[To do]: Begin the copy at the line containing "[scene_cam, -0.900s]" in the data below and end it at the line containing "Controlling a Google", keeping each line exact and leaving out pictures.

★ ★ ★ ★ ★ ★ ★

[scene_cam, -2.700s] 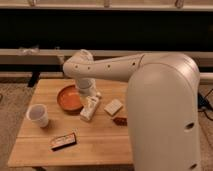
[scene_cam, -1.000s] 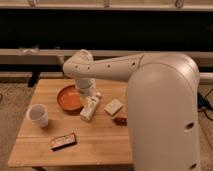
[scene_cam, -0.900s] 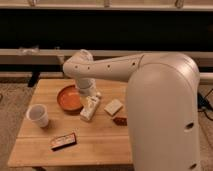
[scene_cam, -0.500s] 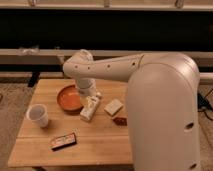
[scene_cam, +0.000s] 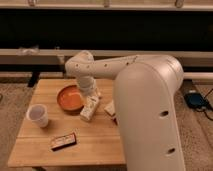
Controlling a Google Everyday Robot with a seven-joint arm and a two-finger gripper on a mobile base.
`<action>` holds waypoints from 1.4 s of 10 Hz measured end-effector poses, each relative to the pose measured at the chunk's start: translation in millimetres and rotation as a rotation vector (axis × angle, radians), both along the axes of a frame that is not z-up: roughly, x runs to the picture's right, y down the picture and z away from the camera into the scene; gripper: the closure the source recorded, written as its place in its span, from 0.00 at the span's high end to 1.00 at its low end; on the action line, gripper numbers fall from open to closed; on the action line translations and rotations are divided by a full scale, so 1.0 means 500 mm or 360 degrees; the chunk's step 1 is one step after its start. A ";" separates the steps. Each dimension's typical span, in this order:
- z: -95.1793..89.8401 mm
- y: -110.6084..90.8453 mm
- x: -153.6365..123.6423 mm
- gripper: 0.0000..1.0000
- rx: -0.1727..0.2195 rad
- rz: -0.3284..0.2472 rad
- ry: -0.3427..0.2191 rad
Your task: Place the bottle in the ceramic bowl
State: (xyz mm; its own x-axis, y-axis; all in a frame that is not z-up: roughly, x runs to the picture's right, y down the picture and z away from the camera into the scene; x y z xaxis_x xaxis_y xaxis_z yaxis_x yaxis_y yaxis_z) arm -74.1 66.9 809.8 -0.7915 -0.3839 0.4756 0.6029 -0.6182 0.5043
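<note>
The bottle (scene_cam: 90, 108) is a small whitish boxy shape standing on the wooden table (scene_cam: 95, 142), just right of the ceramic bowl (scene_cam: 69, 98). The bowl is shallow, round and orange-brown, and looks empty. My gripper (scene_cam: 89, 93) hangs at the end of the white arm, right over the top of the bottle and at the bowl's right rim. The bottle's upper end is partly hidden by the gripper.
A white cup (scene_cam: 38, 115) stands at the front left of the bowl. A pale flat block (scene_cam: 109, 107) lies right of the bottle, with a small reddish item (scene_cam: 116, 120) beside it. A dark flat bar (scene_cam: 63, 141) lies near the front edge. My white arm body (scene_cam: 150, 115) covers the table's right side.
</note>
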 end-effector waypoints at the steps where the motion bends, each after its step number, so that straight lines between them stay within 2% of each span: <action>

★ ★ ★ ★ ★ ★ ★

[Answer section]:
[scene_cam, -0.900s] 
[scene_cam, -0.500s] 
[scene_cam, +0.000s] 
Controlling a Google Everyday Robot with a seven-joint arm and a two-finger gripper on a mobile base.

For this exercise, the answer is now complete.